Over the weekend, AT&T agreed to purchase satellite-television operator DirecTV in a move that may create the country's second-largest pay-TV company by subscribers. While the deal had been mentioned weeks earlier in press reports, the formal announcement has almost certainly taken DirecTV rival Dish out of the major consolidation game.
Consider Dish's merger possibilities. While there are industry players with enough firepower to make a deal, there isn't much reason to justify a purchase of Dish. Charter Communications, for instance, could probably put together an offer, given it was recently on the verge of buying Time Warner Cable until it was outbid by Comcast, which owns CNBC parent NBCUniversal. But the synergies from such a deal would be minimal considering the differences between cable and satellite.

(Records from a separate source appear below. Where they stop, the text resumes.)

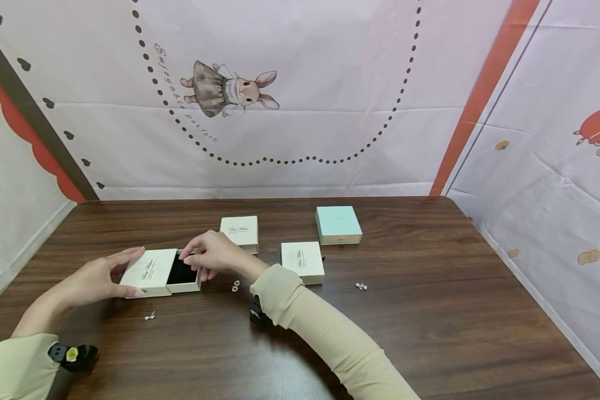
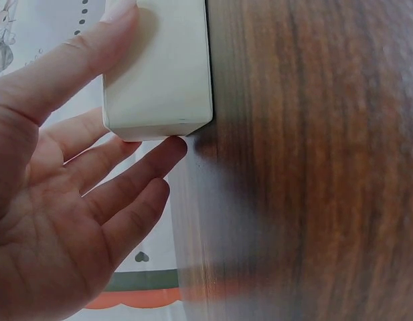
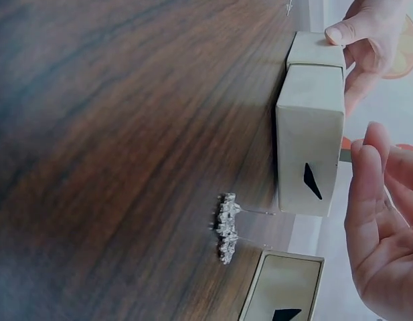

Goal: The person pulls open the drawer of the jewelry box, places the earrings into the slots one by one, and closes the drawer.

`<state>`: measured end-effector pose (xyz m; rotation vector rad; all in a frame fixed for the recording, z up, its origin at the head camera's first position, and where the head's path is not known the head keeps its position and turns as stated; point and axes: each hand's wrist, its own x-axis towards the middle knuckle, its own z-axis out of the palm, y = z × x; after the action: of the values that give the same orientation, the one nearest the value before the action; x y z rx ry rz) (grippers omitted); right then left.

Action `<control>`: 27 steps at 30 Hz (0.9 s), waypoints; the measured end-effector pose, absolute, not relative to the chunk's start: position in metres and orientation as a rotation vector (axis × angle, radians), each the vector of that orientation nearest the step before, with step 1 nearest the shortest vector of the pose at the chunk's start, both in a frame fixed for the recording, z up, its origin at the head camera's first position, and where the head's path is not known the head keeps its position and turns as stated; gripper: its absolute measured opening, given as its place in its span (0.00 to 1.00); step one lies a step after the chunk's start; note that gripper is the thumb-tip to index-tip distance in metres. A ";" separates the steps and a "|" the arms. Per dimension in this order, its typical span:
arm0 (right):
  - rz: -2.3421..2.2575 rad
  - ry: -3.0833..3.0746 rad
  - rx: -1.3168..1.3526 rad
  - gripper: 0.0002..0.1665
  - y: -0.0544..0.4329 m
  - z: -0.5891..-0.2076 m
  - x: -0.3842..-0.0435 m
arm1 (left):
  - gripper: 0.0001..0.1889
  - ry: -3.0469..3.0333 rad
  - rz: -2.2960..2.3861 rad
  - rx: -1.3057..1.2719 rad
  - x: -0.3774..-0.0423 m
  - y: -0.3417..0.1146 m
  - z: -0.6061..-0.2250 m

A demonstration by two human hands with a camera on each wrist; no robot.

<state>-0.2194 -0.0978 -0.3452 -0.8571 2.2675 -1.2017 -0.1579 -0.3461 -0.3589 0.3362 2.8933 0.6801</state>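
A cream slide-out jewellery box (image 1: 147, 269) with "Best Wishes" lettering lies at the left, its drawer (image 1: 184, 288) partly pulled out to the right, showing a black lining. My left hand (image 1: 100, 279) grips the sleeve's left end, thumb on the near side and fingers around the far side. Over the drawer, my right hand (image 1: 211, 254) has loosely bent fingers near the black lining, and nothing shows between them. A black ribbon tab (image 3: 312, 180) sticks out of the drawer's end. Close by are sparkly earrings (image 1: 236, 285), their pins visible in the right wrist view.
Behind the right hand stands a cream box (image 1: 240, 230). Another cream box (image 1: 304, 262) sits near the right forearm, with a mint box (image 1: 338, 224) beyond it. Small earrings (image 1: 150, 315) lie in front of the held box; pearl-like earrings (image 1: 361, 286) lie farther right.
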 end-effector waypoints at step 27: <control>-1.188 2.371 -0.796 0.06 -0.109 -0.354 -0.227 | 0.54 2.909 0.663 0.337 -0.158 -0.347 -0.359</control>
<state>-0.2271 -0.1085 -0.3543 -0.7963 2.3708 -1.1880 -0.1576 -0.3466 -0.3587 0.3372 2.9086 0.6632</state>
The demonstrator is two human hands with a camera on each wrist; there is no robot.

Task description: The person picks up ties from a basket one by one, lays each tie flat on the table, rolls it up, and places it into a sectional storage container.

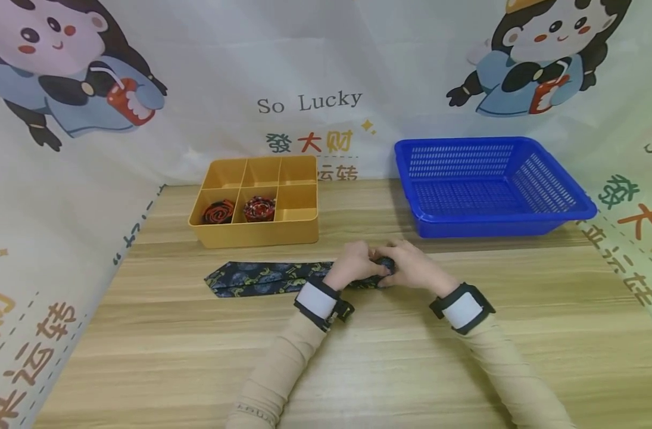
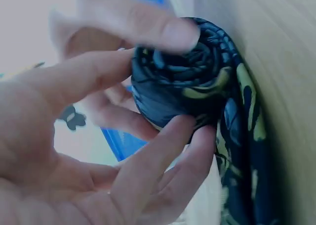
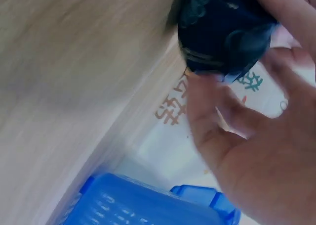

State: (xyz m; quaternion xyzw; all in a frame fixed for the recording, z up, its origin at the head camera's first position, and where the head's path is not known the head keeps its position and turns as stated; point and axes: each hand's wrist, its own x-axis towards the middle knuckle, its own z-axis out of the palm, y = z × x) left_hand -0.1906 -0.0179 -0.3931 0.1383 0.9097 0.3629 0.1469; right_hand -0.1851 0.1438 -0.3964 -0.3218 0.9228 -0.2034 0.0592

The more attractive deal would be between Dish and DirecTV, which could offer massive cost savings given the similarity between the two businesses. But Dish would now have to outbid AT&T. And such a satellite merger was proposed several years ago only to be blocked by antitrust regulators. It's likely regulators would have the same objection given that some subscribers in rural areas have access only to satellite. For such consumers, the pay-TV options would go from two to one.

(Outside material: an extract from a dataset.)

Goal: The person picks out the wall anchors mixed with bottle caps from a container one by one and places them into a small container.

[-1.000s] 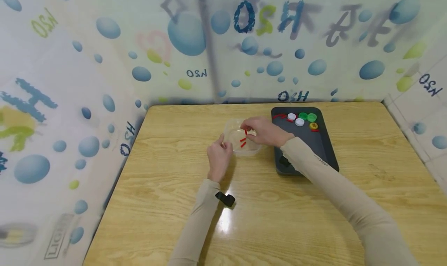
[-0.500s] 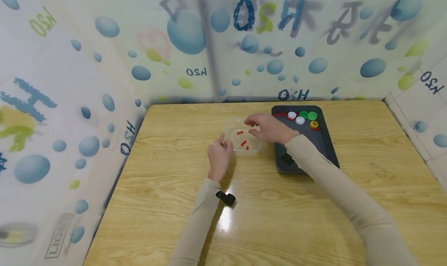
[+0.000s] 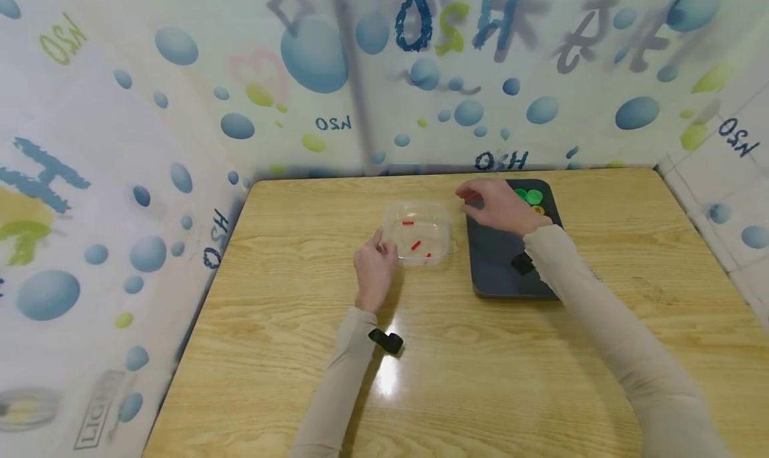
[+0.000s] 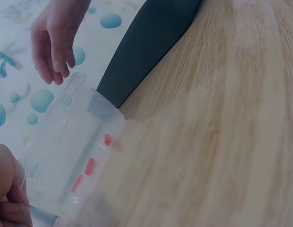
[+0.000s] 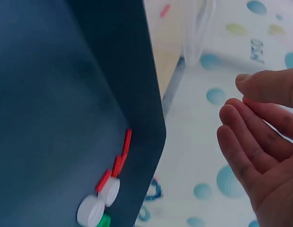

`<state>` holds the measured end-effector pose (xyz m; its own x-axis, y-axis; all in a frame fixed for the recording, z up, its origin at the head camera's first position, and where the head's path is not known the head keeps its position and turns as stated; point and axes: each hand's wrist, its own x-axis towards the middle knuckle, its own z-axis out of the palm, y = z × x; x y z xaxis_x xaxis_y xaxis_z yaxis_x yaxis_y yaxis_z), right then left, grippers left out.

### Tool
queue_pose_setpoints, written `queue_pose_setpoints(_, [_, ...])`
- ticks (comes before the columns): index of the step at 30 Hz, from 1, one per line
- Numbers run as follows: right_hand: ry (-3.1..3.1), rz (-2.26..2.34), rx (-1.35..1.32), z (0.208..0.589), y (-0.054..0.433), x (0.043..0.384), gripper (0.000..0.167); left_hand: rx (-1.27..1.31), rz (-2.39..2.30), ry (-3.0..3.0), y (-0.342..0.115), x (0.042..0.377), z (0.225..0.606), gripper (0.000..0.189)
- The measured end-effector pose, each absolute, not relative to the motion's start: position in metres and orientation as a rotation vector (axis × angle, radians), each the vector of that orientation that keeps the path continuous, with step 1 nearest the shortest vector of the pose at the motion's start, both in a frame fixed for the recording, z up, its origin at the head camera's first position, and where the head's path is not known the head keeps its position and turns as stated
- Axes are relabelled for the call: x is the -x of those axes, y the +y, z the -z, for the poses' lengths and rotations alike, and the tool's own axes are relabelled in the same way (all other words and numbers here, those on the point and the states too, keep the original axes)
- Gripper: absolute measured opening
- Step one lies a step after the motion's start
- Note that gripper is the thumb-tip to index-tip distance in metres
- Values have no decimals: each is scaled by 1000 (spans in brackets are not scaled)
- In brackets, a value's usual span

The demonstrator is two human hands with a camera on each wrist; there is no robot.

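My left hand (image 3: 375, 274) pinches the near left side of a clear plastic container (image 3: 447, 234) standing on the table. Three short red sticks (image 3: 416, 245) lie inside it. Over the far left corner of a dark grey tray (image 3: 495, 264) is my right hand (image 3: 500, 205), fingers loosely bent and thumb apart, holding nothing in the right wrist view. Below that hand, inside the tray, more red sticks (image 5: 126, 143) lie along the wall beside white bottle caps (image 5: 91, 211). Green bottle caps (image 3: 534, 197) and a yellow ring-like piece (image 3: 538, 209) show past the hand.
A wooden table (image 3: 288, 378) bears both containers, with a narrow gap between them. Behind the table's far edge and at the left hang printed sheets (image 3: 384, 97). Black wrist cameras (image 3: 386, 342) sit on both sleeves.
My right hand let a red stick drop into the clear container, then moved right and away to the tray's far left corner. My left hand has kept its grip on the container.
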<state>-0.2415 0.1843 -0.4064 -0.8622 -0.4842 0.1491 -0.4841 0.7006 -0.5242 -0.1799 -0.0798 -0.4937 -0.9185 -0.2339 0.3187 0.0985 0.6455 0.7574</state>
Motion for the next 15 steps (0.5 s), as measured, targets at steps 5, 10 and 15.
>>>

Dish declined to comment to CNBC Digital.
Rather than a synergistic merger, investors are more likely concentrating on the spectrum Dish owns. The value lies in the potential to use the spectrum for a mobile phone network. The likes of Verizon and AT&T would surely like to have more spectrum to improve their services.
Indeed, Dish shares have doubled since the start of 2012, partly on speculation that Dish could monetize its spectrum. Dish's core business, if valued at five times forward earnings before interest, taxes, depreciation and amortization (EBITDA), is worth about $14 billion, according to Craig Moffett, ah analyst at MoffettNathanson. That suggests investors are putting an $18.5 billion valuation on Dish's spectrum, based on the latest market price.
Moffett said that such a valuation for Dish's spectrum looks too high unless an a buyer like Verizon appears to purchase it. Yet there are plenty of other spectrum owners who may be willing to sell at lower prices. Many local TV broadcast stations, for instance, own spectrum that could be used for mobile networks. Some of those stations currently receive no fees from cable and satellite operators and are desperate for a new source of income. A Verizon spokesman declined to comment.
Short of an outright sale, there is a possibility that Dish could team up with a company like Sprint and let the carrier use the spectrum for its network. Citigroup analyst Jason Bazinet said Dish might lease its spectrum or even find a way to enter the wireless business itself, though that would be a "long slog."
Another approach would be for Dish to purchase T-Mobile USA. But that would likely involve Dish paying a premium to get a deal done. Indeed, the process could well be competitive given Sprint's well-known interest in purchasing T-Mobile.
In the meantime, satellite TV remains a tough business. Unlike cable companies that can easily offer broadband Internet, Dish can't provide such a high-quality service through satellite. Satellites essentially send out data in one direction.
Satellite's challenge is already visible in the numbers. U.S. satellite subscriptions are likely to fall 0.2 percentage point to 34.1 million in 2014, according to SNL Financial. The research firm expects larger declines in each of the next several years.
That likely has put pressure on Dish's profitability. The company's EBITDA margin will reach 19.9 percent at the end of 2014, down from more than 25 percent in 2011, according to FactSet.
Dish's Ergen, known for his strategic acumen, may find a way to turn his company's spectrum into gold. If not, the stock may be in for a slow bleed.